* _Exercise details_:
Scan the records below for the line containing "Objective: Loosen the" and the line containing "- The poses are". Copy both, plus every line between, exactly.

--

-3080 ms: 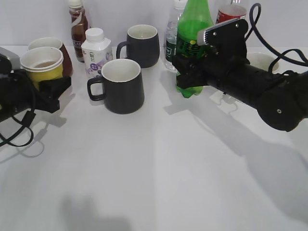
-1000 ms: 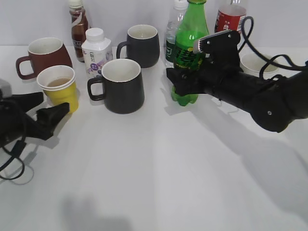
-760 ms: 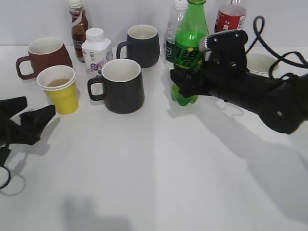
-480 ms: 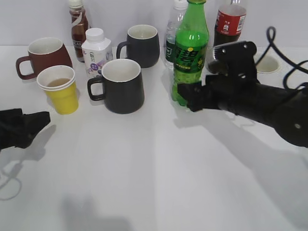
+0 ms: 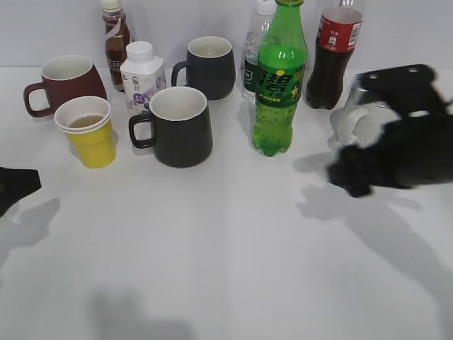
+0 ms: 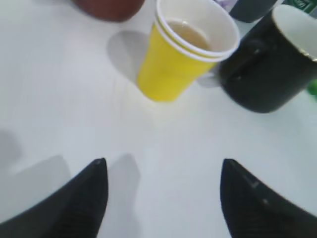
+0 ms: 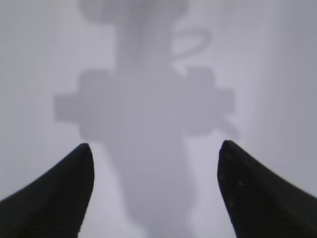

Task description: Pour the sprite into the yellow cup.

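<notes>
The sprite [image 5: 280,78], a tall green bottle with a green cap, stands upright on the table right of centre, free of any gripper. The yellow cup [image 5: 89,132] stands at the left with pale liquid inside; it also shows in the left wrist view [image 6: 182,49]. My left gripper [image 6: 161,168] is open and empty, well back from the cup; only its tip [image 5: 20,185] shows at the exterior view's left edge. My right gripper [image 7: 154,151] is open and empty over bare table, blurred in the exterior view [image 5: 350,173], to the right of the sprite.
A dark mug [image 5: 177,127] stands between cup and sprite, another [image 5: 209,67] behind. A dark red mug [image 5: 64,78], a white milk bottle [image 5: 140,74], a brown drink bottle [image 5: 115,35], a water bottle [image 5: 253,53], a cola bottle [image 5: 331,53] and a white cup [image 5: 361,117] line the back.
My right gripper let go of the sprite and drew back to the right, leaving it upright. My left gripper released the yellow cup earlier and pulled back toward the left edge.
</notes>
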Controlling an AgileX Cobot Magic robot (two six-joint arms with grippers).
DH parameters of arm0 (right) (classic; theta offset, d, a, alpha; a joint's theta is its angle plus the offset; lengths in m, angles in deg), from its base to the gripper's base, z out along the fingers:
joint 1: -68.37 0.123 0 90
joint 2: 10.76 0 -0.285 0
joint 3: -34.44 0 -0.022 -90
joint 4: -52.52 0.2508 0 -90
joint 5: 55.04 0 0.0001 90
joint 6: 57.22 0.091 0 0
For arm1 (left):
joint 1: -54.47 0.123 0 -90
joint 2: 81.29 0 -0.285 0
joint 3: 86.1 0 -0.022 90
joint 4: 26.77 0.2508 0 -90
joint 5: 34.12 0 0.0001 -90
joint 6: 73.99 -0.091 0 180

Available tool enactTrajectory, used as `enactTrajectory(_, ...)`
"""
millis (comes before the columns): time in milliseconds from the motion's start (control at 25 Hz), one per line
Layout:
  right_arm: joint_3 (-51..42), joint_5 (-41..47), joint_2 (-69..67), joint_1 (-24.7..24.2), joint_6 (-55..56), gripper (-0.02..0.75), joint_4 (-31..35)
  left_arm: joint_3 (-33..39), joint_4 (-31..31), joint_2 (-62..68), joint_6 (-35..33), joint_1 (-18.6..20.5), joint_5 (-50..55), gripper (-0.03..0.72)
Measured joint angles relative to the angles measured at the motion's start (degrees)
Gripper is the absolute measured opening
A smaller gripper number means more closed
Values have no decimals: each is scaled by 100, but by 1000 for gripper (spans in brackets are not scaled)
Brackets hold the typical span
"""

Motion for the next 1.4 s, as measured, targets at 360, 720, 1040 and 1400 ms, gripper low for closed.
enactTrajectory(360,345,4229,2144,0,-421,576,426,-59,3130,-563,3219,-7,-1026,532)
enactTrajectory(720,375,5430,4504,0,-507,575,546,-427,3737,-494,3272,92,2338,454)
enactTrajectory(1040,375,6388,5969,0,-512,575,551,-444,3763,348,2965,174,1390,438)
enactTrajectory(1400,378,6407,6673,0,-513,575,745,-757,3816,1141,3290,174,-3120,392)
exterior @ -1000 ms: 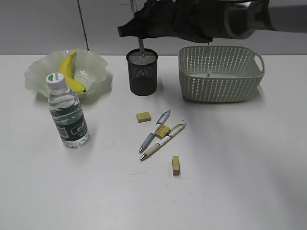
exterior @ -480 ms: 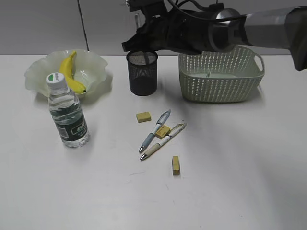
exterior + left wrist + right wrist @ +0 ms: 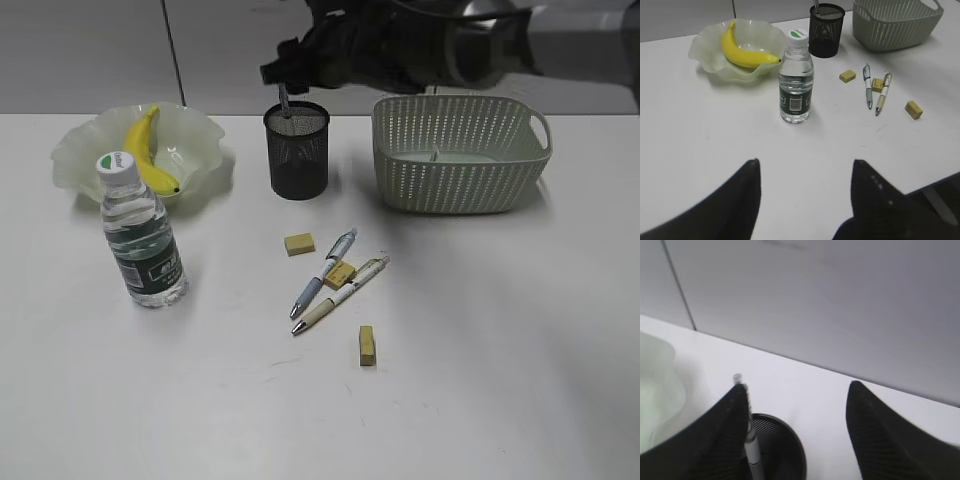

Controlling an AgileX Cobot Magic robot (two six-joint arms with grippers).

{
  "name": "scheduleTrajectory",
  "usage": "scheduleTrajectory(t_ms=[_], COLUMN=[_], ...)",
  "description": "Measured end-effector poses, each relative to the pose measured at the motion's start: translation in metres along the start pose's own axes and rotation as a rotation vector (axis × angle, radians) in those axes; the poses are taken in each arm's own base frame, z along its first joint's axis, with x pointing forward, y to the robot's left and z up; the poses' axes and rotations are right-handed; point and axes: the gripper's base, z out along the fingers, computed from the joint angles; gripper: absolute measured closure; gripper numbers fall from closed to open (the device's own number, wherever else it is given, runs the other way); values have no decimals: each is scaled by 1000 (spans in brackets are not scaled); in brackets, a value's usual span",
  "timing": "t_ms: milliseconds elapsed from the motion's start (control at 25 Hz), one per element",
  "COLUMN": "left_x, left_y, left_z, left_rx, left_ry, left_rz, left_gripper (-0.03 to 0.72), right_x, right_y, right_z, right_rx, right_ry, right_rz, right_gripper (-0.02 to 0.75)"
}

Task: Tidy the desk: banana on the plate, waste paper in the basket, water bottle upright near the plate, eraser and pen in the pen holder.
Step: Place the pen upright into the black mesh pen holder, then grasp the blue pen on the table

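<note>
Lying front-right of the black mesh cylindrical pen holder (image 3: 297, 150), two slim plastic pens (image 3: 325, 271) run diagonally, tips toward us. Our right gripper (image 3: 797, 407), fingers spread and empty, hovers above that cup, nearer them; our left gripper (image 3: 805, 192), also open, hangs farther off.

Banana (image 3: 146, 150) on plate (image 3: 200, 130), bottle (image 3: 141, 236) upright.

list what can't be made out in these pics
- Basket contents: exterior view, its near wall hides most of the floor; cut off by the top edge in the left wrist view.
- Pen lower end: inside the holder, behind the mesh.
- Right gripper: exterior view, dark and blurred.
- Holder: right wrist view, cut off by the bottom edge.
</note>
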Motion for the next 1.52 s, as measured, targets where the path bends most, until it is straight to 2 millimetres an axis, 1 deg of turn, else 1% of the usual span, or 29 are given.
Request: scheduleTrajectory(t_ms=[120, 240, 320, 440, 600, 640, 760, 840, 880, 920, 1040, 1200, 1280, 1440, 1520], left_x=[0, 0, 0, 0, 0, 0, 0, 0, 0, 0, 0, 0, 0, 0, 0], left_y=[0, 0, 0, 0, 0, 0, 0, 0, 0, 0, 0, 0, 0, 0, 0], left_z=[0, 0, 0, 0, 0, 0, 0, 0, 0, 0, 0, 0, 0, 0, 0], left_rx=[0, 0, 0, 0, 0, 0, 0, 0, 0, 0, 0, 0, 0, 0, 0], left_ry=[0, 0, 0, 0, 0, 0, 0, 0, 0, 0, 0, 0, 0, 0, 0], left_rz=[0, 0, 0, 0, 0, 0, 0, 0, 0, 0, 0, 0, 0, 0, 0], left_gripper=[258, 258, 258, 258, 258, 258, 258, 258, 258, 258, 260, 260, 260, 261, 261], right_x=[-30, -61, -76, -84, -78, -70, -46, -25, -18, -4, 31, 78, 102, 139, 151], right_y=[-8, -7, -8, -13, -22, -24, -30, -36, -39, -43, -54, -69, -76, -85, -86], right_z=[-29, -66, -93, -131, -177, -185, -218, -246, -262, -274, -319, -375, -404, -446, -468], right_rx=[62, 69, 67, 77, 74, 75, 60, 44, 38, 36, 33, 30, 25, -12, -64], right_ry=[-15, -10, 33, 179, 346, 386, 453, 477, 471, 489, 495, 466, 425, 360, 258], right_rz=[31, -19, -66, -81, -135, -145, -146, -139, -136, -136, -137, -133, -115, -109, -105], right_gripper=[249, 251, 251, 260, 283, 290, 321, 353, 370, 384, 420, 451, 461, 476, 480])
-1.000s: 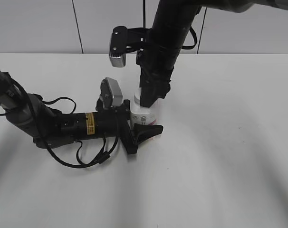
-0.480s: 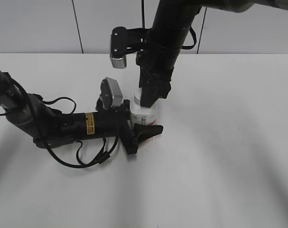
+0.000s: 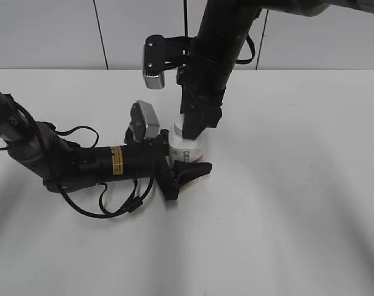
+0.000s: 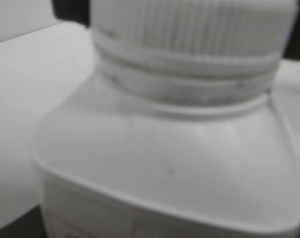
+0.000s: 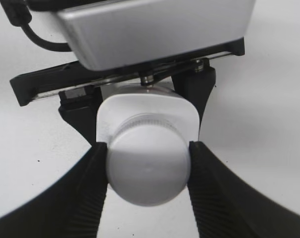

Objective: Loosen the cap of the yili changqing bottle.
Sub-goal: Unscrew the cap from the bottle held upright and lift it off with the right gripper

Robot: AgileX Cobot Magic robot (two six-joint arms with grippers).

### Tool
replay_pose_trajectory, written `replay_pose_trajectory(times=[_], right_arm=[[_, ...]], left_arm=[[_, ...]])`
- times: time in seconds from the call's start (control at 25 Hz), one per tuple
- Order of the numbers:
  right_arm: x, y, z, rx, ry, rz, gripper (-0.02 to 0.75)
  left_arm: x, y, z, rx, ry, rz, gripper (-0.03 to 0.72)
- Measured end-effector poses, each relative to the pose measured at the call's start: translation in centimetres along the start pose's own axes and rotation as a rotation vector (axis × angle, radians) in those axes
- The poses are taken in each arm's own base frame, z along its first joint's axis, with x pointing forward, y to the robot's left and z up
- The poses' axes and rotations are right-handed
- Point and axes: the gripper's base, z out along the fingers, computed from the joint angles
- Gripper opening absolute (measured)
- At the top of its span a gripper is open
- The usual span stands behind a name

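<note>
The yili changqing bottle (image 3: pixel 188 150), white with pink-red print, stands upright on the white table. My left gripper (image 3: pixel 186 165) lies low from the left and is shut on the bottle's body; its wrist view is filled by the blurred white shoulder (image 4: pixel 179 163) and the ribbed cap (image 4: pixel 189 25). My right gripper (image 5: pixel 148 166) comes straight down from above and is shut on the cap (image 5: pixel 148 168), one ribbed black finger on each side. In the exterior view the cap is hidden behind the right gripper (image 3: pixel 192 126).
The white table (image 3: pixel 298 185) spreads around the bottle, with grey wall panels behind. The left arm's black cables (image 3: pixel 113 203) loop on the table at the left. The left wrist camera housing (image 5: pixel 155 25) shows just beyond the bottle in the right wrist view.
The right arm's wrist has turned slightly about the cap, its camera mount shifting a little. The bottle and left gripper have not moved.
</note>
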Motion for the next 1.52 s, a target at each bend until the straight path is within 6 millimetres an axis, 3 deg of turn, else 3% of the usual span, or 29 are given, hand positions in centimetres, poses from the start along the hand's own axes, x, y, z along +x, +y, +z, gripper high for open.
replay_pose_trajectory(times=[0.2, 0.64, 1.08, 1.52], right_arm=[[0.00, 0.00, 0.00, 0.000, 0.000, -0.001, 0.398], [-0.02, 0.10, 0.00, -0.011, -0.002, 0.019, 0.491], [0.07, 0.11, 0.00, -0.012, 0.009, 0.199, 0.493], [0.40, 0.10, -0.01, -0.007, 0.045, 0.162, 0.493]], left_arm=[[0.00, 0.00, 0.00, 0.000, 0.000, 0.000, 0.450], [0.00, 0.02, 0.00, -0.002, 0.000, -0.006, 0.450], [0.01, 0.03, 0.00, -0.003, 0.001, -0.010, 0.449], [0.01, 0.06, 0.00, -0.006, 0.001, -0.018, 0.449]])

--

* _Answer section_:
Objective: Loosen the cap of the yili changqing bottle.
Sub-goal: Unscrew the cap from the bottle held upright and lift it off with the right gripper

Robot: AgileX Cobot Magic robot (two six-joint arms with grippers).

### Tool
replay_pose_trajectory, written `replay_pose_trajectory(times=[_], right_arm=[[_, ...]], left_arm=[[_, ...]])`
- times: time in seconds from the call's start (control at 25 Hz), one per tuple
- Order of the numbers:
  right_arm: x, y, z, rx, ry, rz, gripper (-0.02 to 0.75)
  left_arm: x, y, z, rx, ry, rz, gripper (-0.03 to 0.72)
- Measured end-effector poses, each relative to the pose measured at the call's start: translation in centimetres along the start pose's own axes and rotation as a rotation vector (axis × angle, radians) in those axes
- The poses are taken in each arm's own base frame, z along its first joint's axis, with x pointing forward, y to the robot's left and z up

Nothing remains to be added to the response.